Wanderlust | Part 5
Our goal in Azerbaijan had been to get a seldom scheduled cargo vessel across the Caspian Sea to Kazakhstan. While sitting in Baku, burning through over a $100 USD a day, we eventually decided that the time and money we were wasting trying to get on a cargo vessel across the Caspian Sea wasn’t the best use of our limited resources. We pulled the trigger and hopped a plane from Baku to Aktau, on the western edge of Kazakhstan, the world’s ninth largest country.
We then spent a couple of days training across the stunningly barren Kazakhstan, before arriving in Almaty. We needed two things in Almaty - a visa for China and a visa for Mongolia. After wasting two days trying to get both and with only a 30-day visa for Kazakhstan, we contacted David at Stan Tours. His advice - our only hope was to fly to Kyrgyzstan, get a visa on arrival, and see a certain Chinese lady, called Miss Lu.
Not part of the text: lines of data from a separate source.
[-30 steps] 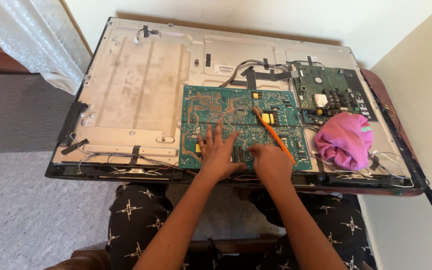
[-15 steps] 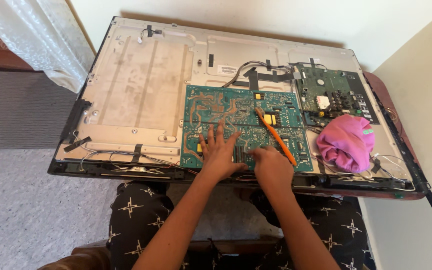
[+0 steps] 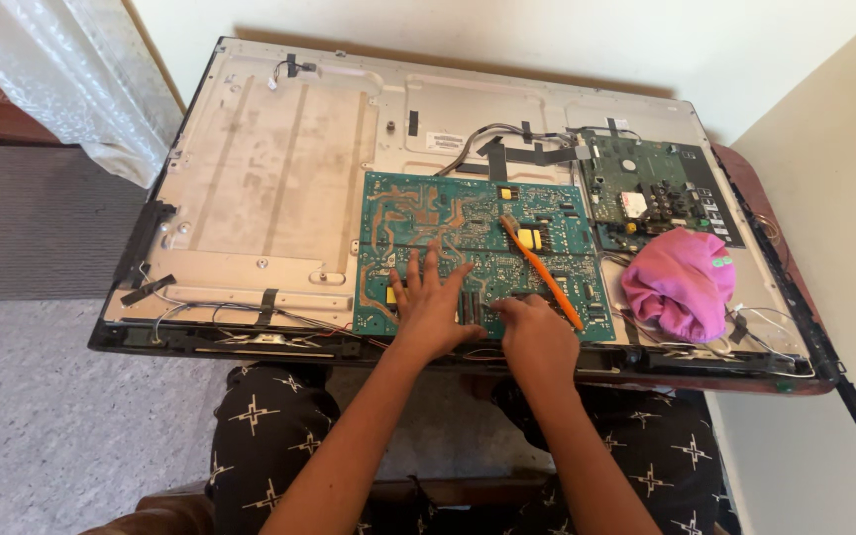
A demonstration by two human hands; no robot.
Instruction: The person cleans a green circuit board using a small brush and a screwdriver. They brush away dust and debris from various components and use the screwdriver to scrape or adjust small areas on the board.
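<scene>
1. At the far left a sheer white curtain [image 3: 61, 74] hangs down over a dark grey mat [image 3: 27, 223], which lies on a lighter speckled grey floor [image 3: 42, 426].
2. A large flat-screen panel [image 3: 279, 188] lies face down with its bare metal back up, filling most of the view; a reddish-brown table [image 3: 745, 173] edge shows under its right side, and cream walls [image 3: 824, 109] meet in the corner behind it.
3. Strips of black tape [image 3: 267, 305] hold thin wires along the panel's near edge, left of the boards.
4. A small white rectangular label [image 3: 445, 141] sits on the metal just above the large green circuit board [image 3: 418, 213], near the panel's middle; its print is too small to tell.
5. The left hand [image 3: 431, 309] lies flat on the near part of the green board, fingers [image 3: 432, 266] spread wide, gripping nothing.
6. The right hand [image 3: 537, 337] rests just beside it at the board's near edge, fingers curled closed around the near end of an orange-handled tool [image 3: 544, 275], which lies slanted across the board.
7. A second, darker circuit board [image 3: 651, 193] sits at the upper right, carrying a small white square sticker, with black cables [image 3: 507, 139] running to it.
8. A crumpled pink cloth [image 3: 683, 282] lies on the panel just below that board, right of the tool.
9. Black trousers with white star marks [image 3: 260, 436] show beneath the panel's near edge.
</scene>
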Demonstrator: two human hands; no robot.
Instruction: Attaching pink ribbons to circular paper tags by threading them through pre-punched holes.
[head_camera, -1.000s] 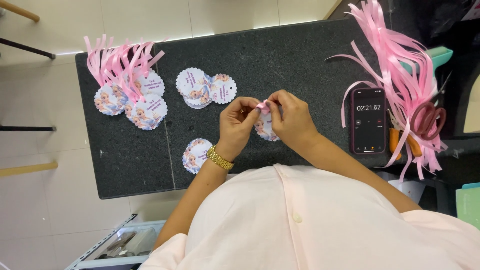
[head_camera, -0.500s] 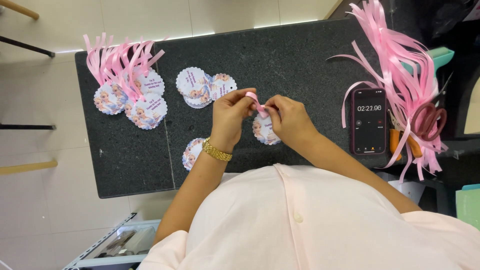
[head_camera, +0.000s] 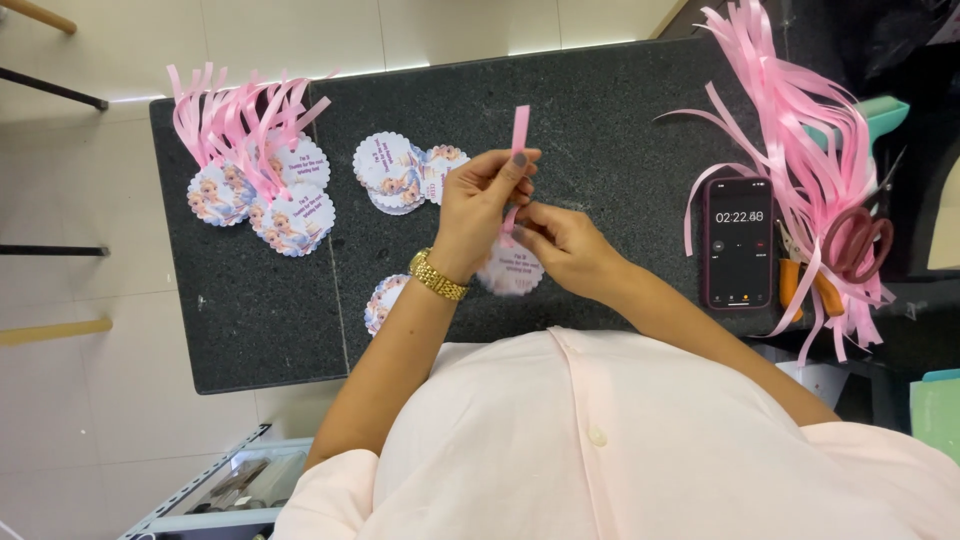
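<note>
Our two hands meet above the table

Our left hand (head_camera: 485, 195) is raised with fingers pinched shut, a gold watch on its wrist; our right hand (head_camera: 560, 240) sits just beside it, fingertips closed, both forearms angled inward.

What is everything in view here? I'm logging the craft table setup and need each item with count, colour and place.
table: one, dark speckled stone, centre.
ribboned tags: a cluster, exact count unclear, white round scalloped with pink ribbons, table's far left.
plain tags: small overlapping stack, white, left of centre.
single tag: one, white, near edge by the left wrist.
held tag: one, white, under the hands.
ribbon strip: one, pink, pointing up from the left hand.
loose ribbons: bundle, pink, right side.
phone: one, dark, timer showing, right.
scissors: one pair, reddish handles, far right.
wristwatch: one, gold, left wrist.
left hand: pinching the ribbon strip.
right hand: on the held tag.
</note>
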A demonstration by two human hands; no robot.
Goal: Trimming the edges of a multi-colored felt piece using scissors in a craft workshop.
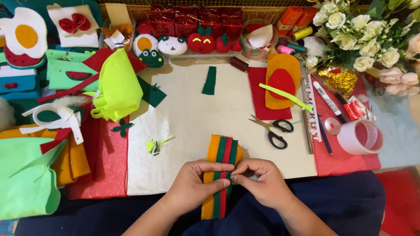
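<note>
An orange felt strip (213,150) with green and red stripes laid lengthwise lies at the near edge of the cream felt mat (188,109). My left hand (192,183) presses flat across the strip's middle, fingers pointing right. My right hand (260,181) pinches the strip's right side with thumb and fingertips, meeting the left fingers. The strip's lower end (212,207) hangs over my lap.
Black-handled scissors (273,129) lie right of the strip. A tape roll (361,136), pens and a ruler (311,109) sit at right. Felt sheets (118,85) pile up at left. Felt toys (173,45), red boxes and white roses (363,35) line the back.
</note>
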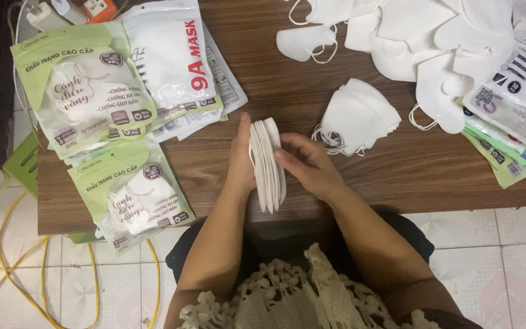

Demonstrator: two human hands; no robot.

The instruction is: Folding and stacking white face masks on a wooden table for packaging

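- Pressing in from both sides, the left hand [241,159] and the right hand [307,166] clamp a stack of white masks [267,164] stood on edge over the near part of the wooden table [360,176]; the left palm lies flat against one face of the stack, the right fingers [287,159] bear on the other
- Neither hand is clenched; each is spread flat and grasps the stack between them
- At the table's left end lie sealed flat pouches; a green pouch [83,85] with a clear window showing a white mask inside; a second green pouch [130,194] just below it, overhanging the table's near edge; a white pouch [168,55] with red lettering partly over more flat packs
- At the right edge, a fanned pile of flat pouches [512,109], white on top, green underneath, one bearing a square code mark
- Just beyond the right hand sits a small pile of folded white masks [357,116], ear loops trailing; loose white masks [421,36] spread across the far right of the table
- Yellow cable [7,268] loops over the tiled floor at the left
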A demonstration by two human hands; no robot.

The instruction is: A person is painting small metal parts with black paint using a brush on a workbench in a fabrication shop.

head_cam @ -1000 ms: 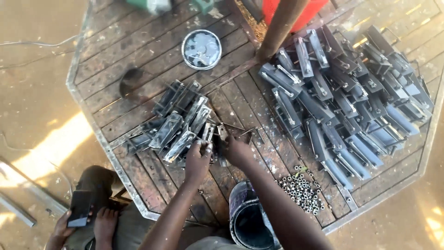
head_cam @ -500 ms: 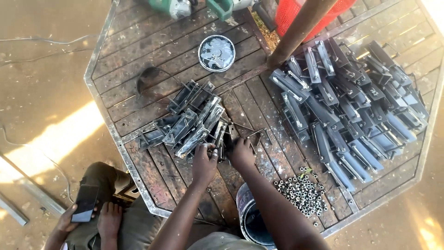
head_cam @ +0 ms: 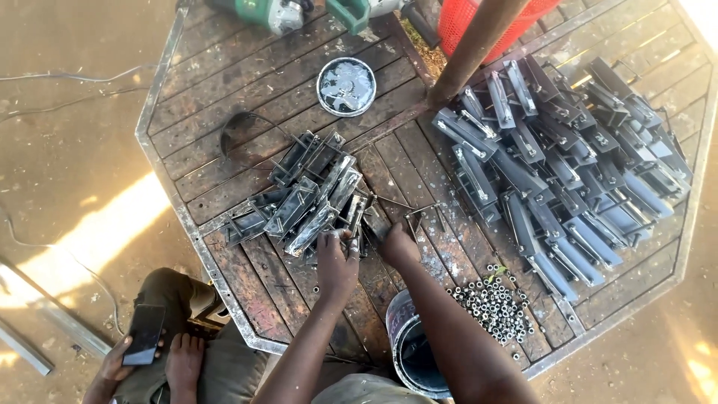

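Left hand [head_cam: 336, 262] closed around a small metal bracket [head_cam: 353, 221] at the near end of the small pile of brackets [head_cam: 299, 198], toward the table's [head_cam: 224, 150] left near edge. Right hand [head_cam: 399, 243] just beside, fingers curled onto a thin bent rod [head_cam: 419, 213] lying on the planks; how tight the grip, cannot tell. Large heap of brackets [head_cam: 568, 157] filling the right side. Scatter of nuts [head_cam: 493, 307] near the right near edge. Round tin lid [head_cam: 345, 86] toward the far edge. Bucket [head_cam: 411, 352] against the near edge. Another person's hand with a phone [head_cam: 143, 334] off the left near corner.
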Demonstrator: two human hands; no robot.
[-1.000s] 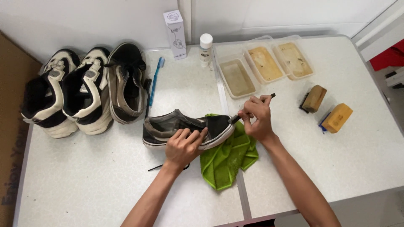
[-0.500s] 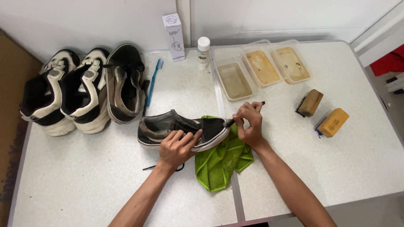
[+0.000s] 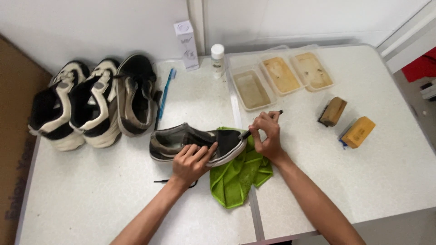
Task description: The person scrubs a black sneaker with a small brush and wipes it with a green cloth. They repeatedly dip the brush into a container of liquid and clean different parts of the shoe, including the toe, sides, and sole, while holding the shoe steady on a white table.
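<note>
- Left hand point(image 3: 190, 162) still pins the grey low-top canvas shoe point(image 3: 196, 142) over the green cloth point(image 3: 238, 177).
- Right hand point(image 3: 267, 134), pinching a thin dark brush point(image 3: 262, 122), has drawn closer to the heel; scrubbing continues.

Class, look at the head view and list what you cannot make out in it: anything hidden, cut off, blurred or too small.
1. Brush head: hidden by the right hand and the grey shoe.
2. Shoe side: covered by the left hand.
3. Green cloth: partly under the shoe.
4. Black lace: mostly behind the left wrist.
5. Tray contents: too murky to identify.
6. Red thing: cut off by the right edge.
</note>
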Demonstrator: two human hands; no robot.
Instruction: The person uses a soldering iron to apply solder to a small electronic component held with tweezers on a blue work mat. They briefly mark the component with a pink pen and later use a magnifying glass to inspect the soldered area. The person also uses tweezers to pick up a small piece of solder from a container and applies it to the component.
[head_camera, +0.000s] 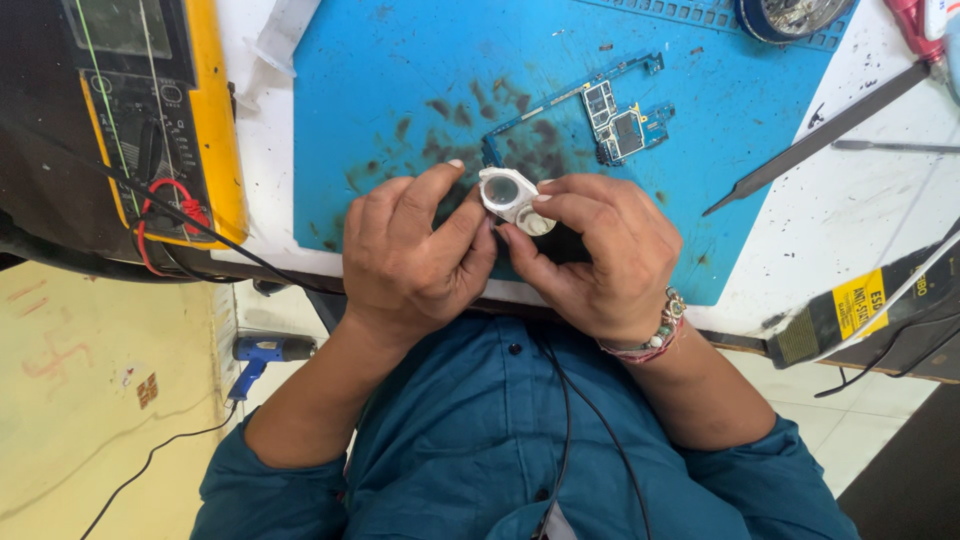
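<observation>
Centre of frame: both hands together over the near edge of the blue mat (400, 90), pinching a small white loupe (510, 198) between them

Left hand (415, 255), centre-left: grip closed on the loupe, thumb up against its left side, index finger arched over the top, other fingers curled in

Right hand (600, 255), centre-right: grip also closed on the loupe, fingertips on its right and lower edge, thumb tucked under; beaded bracelet (660, 335) at the wrist

Loupe: round glass lens facing up, held just above the mat, not resting on it, a second small round part at its lower right

Just above the hands: bare circuit board (600, 110) lying flat on the mat, long thin arm running left, chips clustered to the right; dark smudges on the mat around it

Left edge: yellow multimeter (160, 110) with red and black leads, hanging over the bench (860, 210) edge

Upper right: long grey file (820, 130) lying diagonally across mat edge and white bench, well apart from the hands

Lower left, on the floor: blue heat gun (262, 352) with its cord

Bottom: teal shirt (470, 440), thin black wire running down it
</observation>
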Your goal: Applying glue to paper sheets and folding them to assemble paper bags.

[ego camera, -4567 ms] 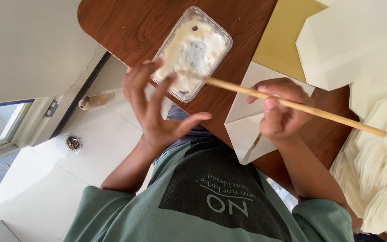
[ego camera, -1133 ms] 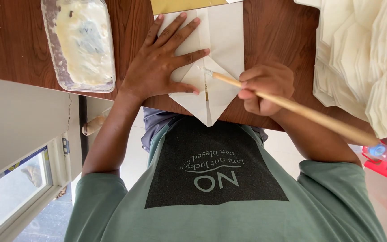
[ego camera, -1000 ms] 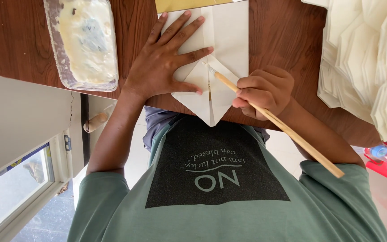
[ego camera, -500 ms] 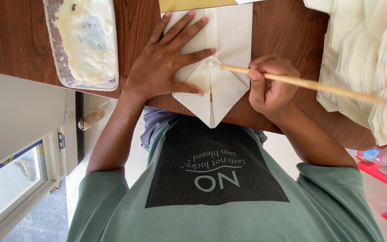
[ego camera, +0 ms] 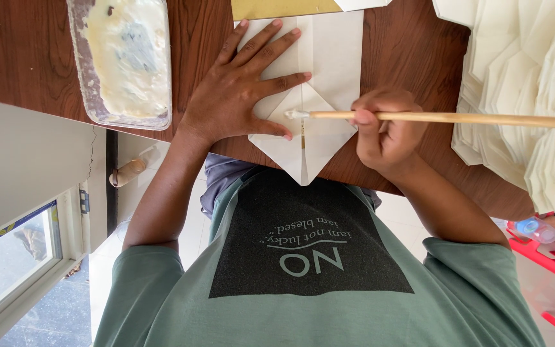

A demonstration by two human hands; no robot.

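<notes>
The left hand (ego camera: 242, 96) lies flat with fingers spread, pinning the folded white paper (ego camera: 309, 96) to the brown table (ego camera: 412, 71) so it cannot slide, while the right hand (ego camera: 383, 132) pinches a wooden brush (ego camera: 444, 117), its tip touching the paper's centre seam, a tray of whitish paste (ego camera: 123, 61) standing beside the left hand.

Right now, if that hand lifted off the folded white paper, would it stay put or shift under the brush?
The folded paper looks thin and light, so it would probably slide or spring open once the left hand stops pinning it. Its pointed end overhangs the table edge, so it may droop there. The brush could drag it.
</notes>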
Don’t even bother going to the Chinese embassy.
Before flying to Kyrgyzstan, we decided to go horse riding in the nearby mountains - mainly because I was trying to convince my wife that it was a good idea to buy some horses in Mongolia and ride across the steppe for three weeks.
“Let’s go for a short horse ride first and see if we even like it”.
These photos show: Kazakhstan sign; famous MIG Fighter in Aktau; Aktau architecture; training through the desert of Kazakhstan; train conductor’s; in train magazines - no English editions though; Mosque on a 30+ degree day; just married - random wedding encounter on the road; stunning tile work; camel ride; exploring old ruins on one of the old Silk Road Routes; mum and bubba at our horse trek guides home; drying apricots; riding into the mountains; our camp; cooking up dinner; my horse - Mr Ed - having a roll; back in Almaty and an electrical storm; foyer of a bath house - the best remedy after riding a horse for a couple of days.